A melhor resposta foi dada pelo professor universitário Pedro Santa Clara: "Comprar ações da REN para baixar o preço da eletricidade é como comprar ações da Brisa para baixar o preço dos automóveis”.
Tudo dito.
Quero lá saber se o Montenegro conversou com o Carneiro e o outro sobre o negócio.

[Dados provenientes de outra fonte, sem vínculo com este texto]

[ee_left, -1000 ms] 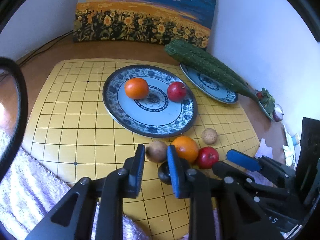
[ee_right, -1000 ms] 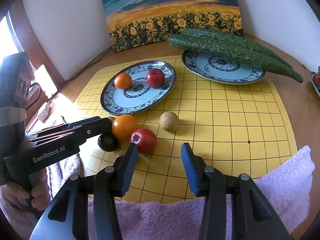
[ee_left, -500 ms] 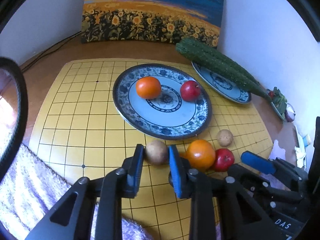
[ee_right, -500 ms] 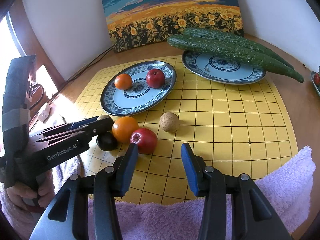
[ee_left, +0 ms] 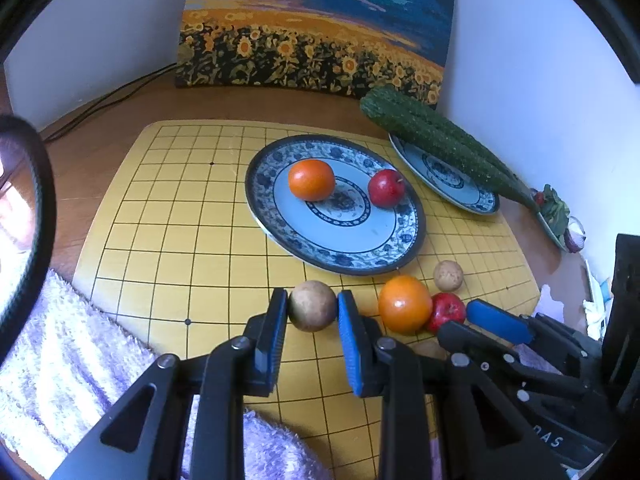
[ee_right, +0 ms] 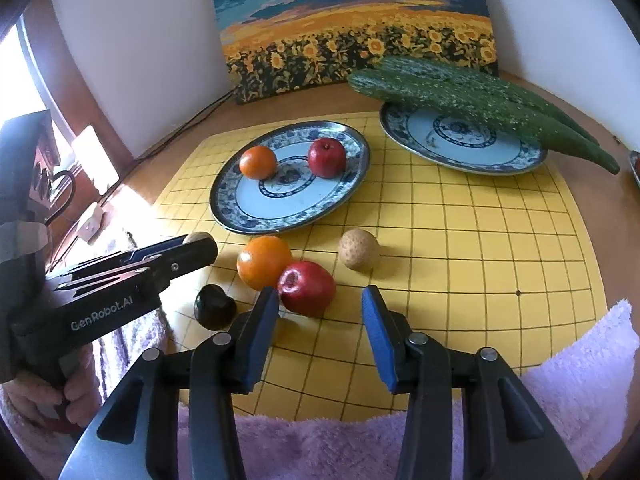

Isso não tem importância nenhuma para os portugueses, apenas para a ditosa "democracia representativa".
Nas tintas para ela.
Seria muito mais útil para TODOS os portugueses que o ministro "Kim" Morais Sarmento explicasse o negócio.
Montenegro, em apoteose, com orelhas e rabos cortados na faena da Quarteira, anunciou que o governo tinha comprado 13,7% da REN à família Ortega, fora do mercado, por um preço que não revelou.
A fatia valia 324,7 milhões de euros ao fecho da bolsa de sexta-feira.
Deram-se três razões: salvaguardar o interesse estratégico, participar nas decisões de investimento e baixar o preço da energia.
Esta última para rir. Aliás, já somos de novo chacota no estrangeiro pela compra dos 13,7% da REN. Obrigado ao "Kim" e ao Montenegro.
O professor universitário Pedro Santa Clara explica de forma clara esta negociata.
Atente-se.
"A REN teve 159,8 milhões de lucro em 2025.
Os tais 13,7% do "Kim" e do Montenegro são 21,9 milhões.
O país consumiu 53,1 TWh.
Se o Estado abdicasse de todo o lucro que lhe cabe e o devolvesse aos consumidores, daria 0,41 euros por MWh.
Ou seja, uma casa com 3.500 kWh por ano poupava 1,44 euros. Doze cêntimos por mês."
Perceberam a chacota?
Mas há mais, e para pior.
O tal anunciado «bom» negócio é assim apelidado porque rende 4,5% e o Estado se financia a 3%.
Brilhante para enganar tótós.
Na lógica das proposições, para os que estudaram, há o chamado "Princípio da Não Contradição": "uma proposição não pode ser simultaneamente verdadeira e falsa."
É só estudar.
No caso em análise, ou o dinheiro fica no Tesouro e a fatura não desce, ou desce a fatura e não é investimento nenhum.
Tão fácil de entender.
Interesse estratégico?
Mas qual interesse?
Já se esqueceram de que o maior acionista da REN é a State Grid da China, com 25%?
Deixem-se de tretas,
O que se comprou foi uma pequena parcela de uma família espanhola.
Mais um negócio que devia ser bem explicado e tem muitas pontas soltas, como vai acontecendo em muitas negociações que se escondem dos que as pagam: os contribuintes.